I thought I'd start this thread for closed-source junkies like myself who use Adobe Acrobat for part of their post-processing. I'm actually a new user and have pulled out some of my hair over some of the issues I've run into. I wish I would have run across a resource like this...but never found one...so why not start one now. Even if you don't use programs like Acrobat, some of the ideas/problems presented here might help you work out scripts and codes to use in your own post-processing. I've just finished my first multicolored-text scan and am very satisfied with the results; although, there still needs to be some tweaking of the final presentation.

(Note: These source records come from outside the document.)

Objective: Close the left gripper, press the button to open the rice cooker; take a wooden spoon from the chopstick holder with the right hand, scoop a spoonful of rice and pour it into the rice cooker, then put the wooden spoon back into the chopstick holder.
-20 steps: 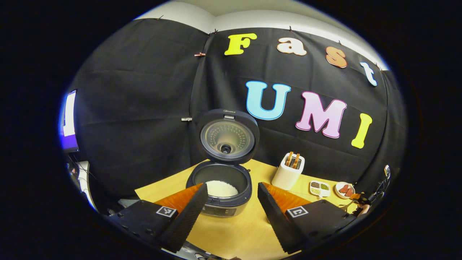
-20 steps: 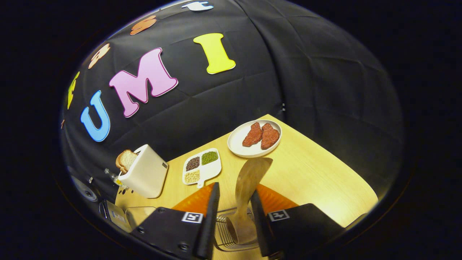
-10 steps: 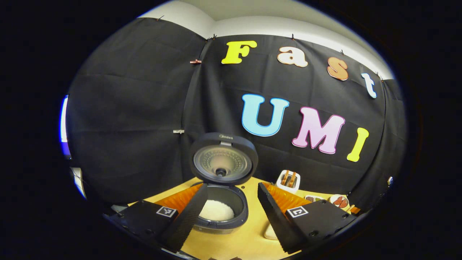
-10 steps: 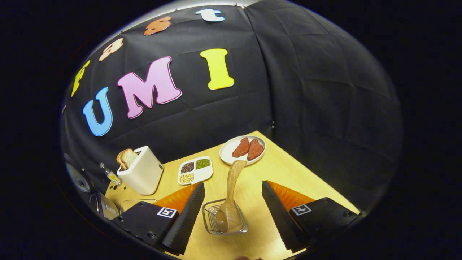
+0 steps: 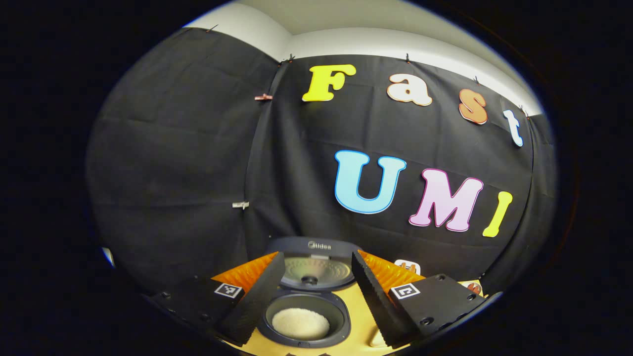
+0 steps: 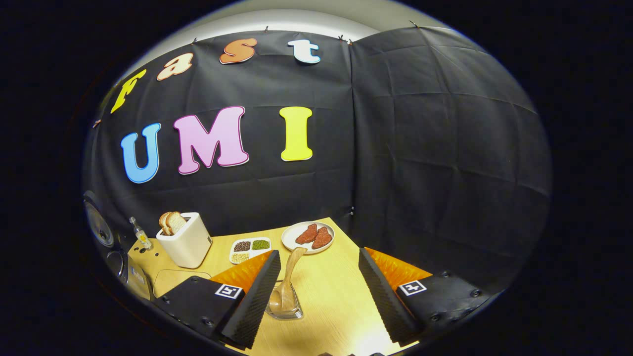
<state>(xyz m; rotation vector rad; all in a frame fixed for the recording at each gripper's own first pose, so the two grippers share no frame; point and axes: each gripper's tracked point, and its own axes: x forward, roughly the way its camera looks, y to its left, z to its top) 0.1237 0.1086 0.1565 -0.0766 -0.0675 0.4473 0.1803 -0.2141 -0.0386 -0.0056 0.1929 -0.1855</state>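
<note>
Here, in the left gripper view, my left gripper (image 5: 316, 291) sits at the bottom centre of the frame with its fingers spread wide and nothing between them. Through the gap I see the rice cooker (image 5: 304, 319) at the lower middle, its lid (image 5: 316, 264) standing open just above the pot, and a mound of white rice (image 5: 300, 323) lying in the inner bowl. The cooker stands on the light wooden table (image 5: 358, 316), of which a narrow strip shows beside it. To the right of the lid, behind my right-hand finger, the top of the toaster (image 5: 407, 267) peeks out against the black wall.

In the right gripper view, my right gripper (image 6: 319, 296) is likewise wide apart at the bottom centre, gripping nothing. The wooden spoon (image 6: 287, 279) stands in the chopstick holder (image 6: 285, 306), a small clear container on the table just beside my left-hand finger; the spoon leans up and to the right, its handle end reaching toward the plate (image 6: 307, 237) of two reddish meat pieces at the middle of the frame. Neither finger touches the spoon. Left of the plate lies a white divided dish (image 6: 249, 249) of grains and beans, and farther left the white toaster with bread slices in its slots. A small bottle (image 6: 140, 236) stands at the far left edge.
</note>
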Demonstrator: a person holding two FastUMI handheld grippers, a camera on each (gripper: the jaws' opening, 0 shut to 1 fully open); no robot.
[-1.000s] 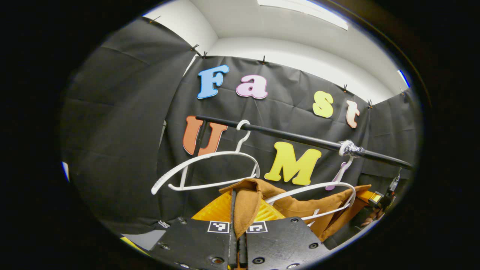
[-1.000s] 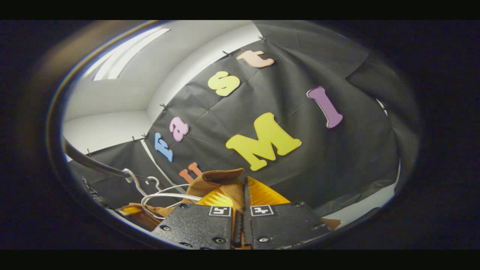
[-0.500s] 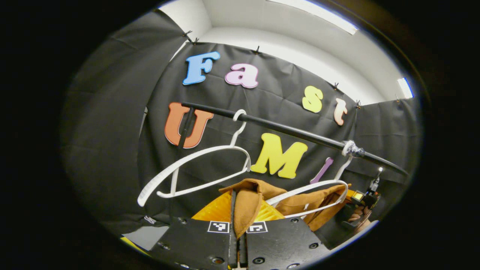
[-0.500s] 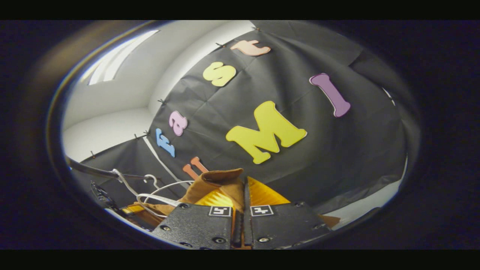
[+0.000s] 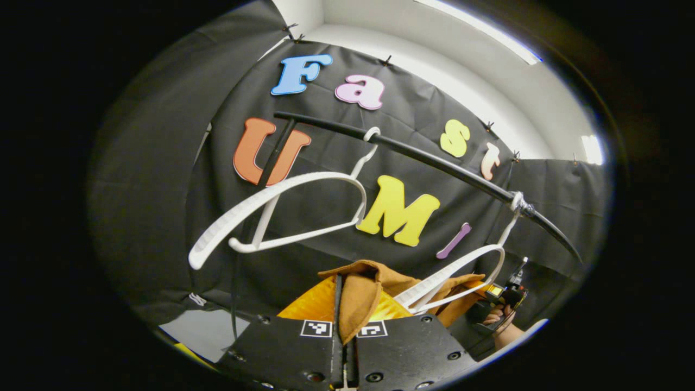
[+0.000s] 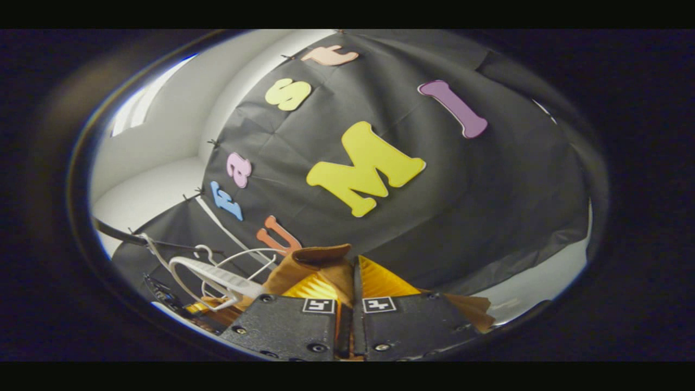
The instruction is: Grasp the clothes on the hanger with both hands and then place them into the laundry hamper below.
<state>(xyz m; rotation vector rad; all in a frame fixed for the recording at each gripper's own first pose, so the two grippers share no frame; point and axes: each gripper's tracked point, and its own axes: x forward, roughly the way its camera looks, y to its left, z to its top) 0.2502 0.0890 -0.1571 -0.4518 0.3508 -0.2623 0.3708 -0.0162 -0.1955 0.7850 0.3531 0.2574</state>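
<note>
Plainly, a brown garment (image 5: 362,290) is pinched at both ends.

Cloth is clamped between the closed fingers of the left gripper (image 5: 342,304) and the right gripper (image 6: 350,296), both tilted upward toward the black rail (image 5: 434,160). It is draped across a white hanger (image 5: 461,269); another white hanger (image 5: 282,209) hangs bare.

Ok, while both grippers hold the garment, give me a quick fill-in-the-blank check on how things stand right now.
1. The left gripper is shut on a fold of the ____ garment.
2. Both white hangers hook over a black ____.
3. The hanger to the left in the left gripper view carries ____ clothing.
4. In that view, the right gripper is held by a person's ____, beside the other hanger.

Missing words: brown; rail; no; hand
</note>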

PLEASE ADD YOUR OWN TIPS/TRICKS, ETC.

clemd973 · Post by **clemd973** » 28 Dec 2010, 11:41

Problem: With pages containing multi-colored text, you can't process in Scan Tailor using the "black and white" setting, for obvious reasons.

Therefore, you must use the "color/grayscale" setting, but the background ends up looking very blotchy. I found that even when manipulating the colors and settings in Lightroom 3 (the program I use for pre-processing the images) once output from ScanTailor using the "color/grayscale" mode, the background was still coming out slightly blotchy and not really clean like I wanted it.

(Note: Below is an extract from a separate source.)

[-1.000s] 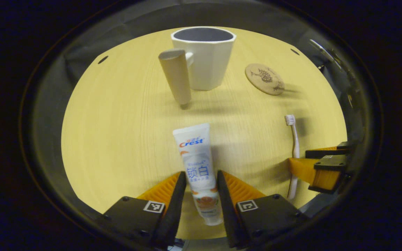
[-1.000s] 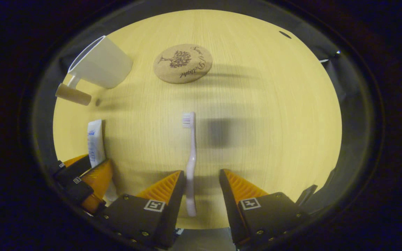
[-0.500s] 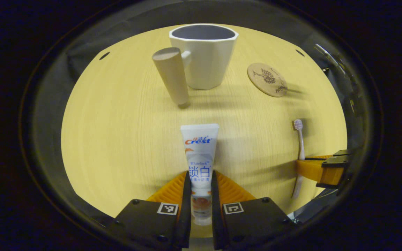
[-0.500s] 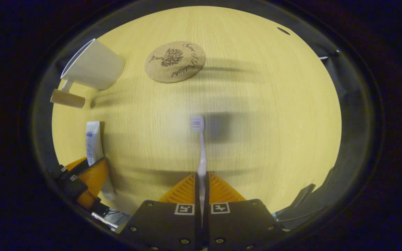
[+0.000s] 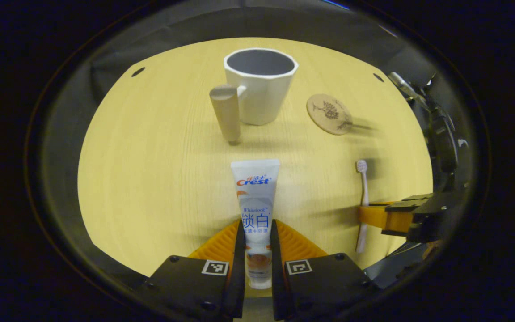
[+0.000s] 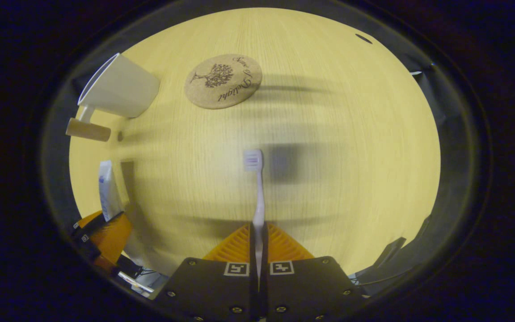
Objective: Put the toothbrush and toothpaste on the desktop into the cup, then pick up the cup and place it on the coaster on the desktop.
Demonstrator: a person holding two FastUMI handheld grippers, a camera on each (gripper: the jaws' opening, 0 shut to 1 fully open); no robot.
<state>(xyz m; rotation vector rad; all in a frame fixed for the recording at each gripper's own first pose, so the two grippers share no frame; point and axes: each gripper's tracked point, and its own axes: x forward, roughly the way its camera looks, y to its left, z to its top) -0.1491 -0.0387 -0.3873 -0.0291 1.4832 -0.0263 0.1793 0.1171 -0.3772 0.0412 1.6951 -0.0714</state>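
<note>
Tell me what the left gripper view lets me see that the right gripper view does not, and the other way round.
The left gripper view looks into the cup's dark interior and shows the toothpaste face-on, clamped by the left gripper.

The right gripper view shows the cup's outer side and the right gripper shut on the toothbrush handle, seen along its length.

Both share the wooden desktop, the cork coaster, and the cup's wooden handle.
</note>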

Solution: I researched what could possibly be done in Acrobat and I found that I could use Edit>Preflight to separate the pages into different layers: Image layer, Text layer, and Vector Object layer. Then, in the layer command, I could hide the image layer, which effectively removes/hides the image layer. That layer can even be locked out, i.e., made to never be visible either in viewing in Acrobat or in exporting or printing.

clemd973 · Post by **clemd973** » 18 Jan 2011, 10:32

clemd973 wrote: I researched what could possibly be done in Acrobat and I found that I could use Edit>Preflight to separate the pages into different layers: Image layer, Text layer, and Vector Object layer. Then, in the layer command, I could hide the image layer, which effectively removes/hides the image layer.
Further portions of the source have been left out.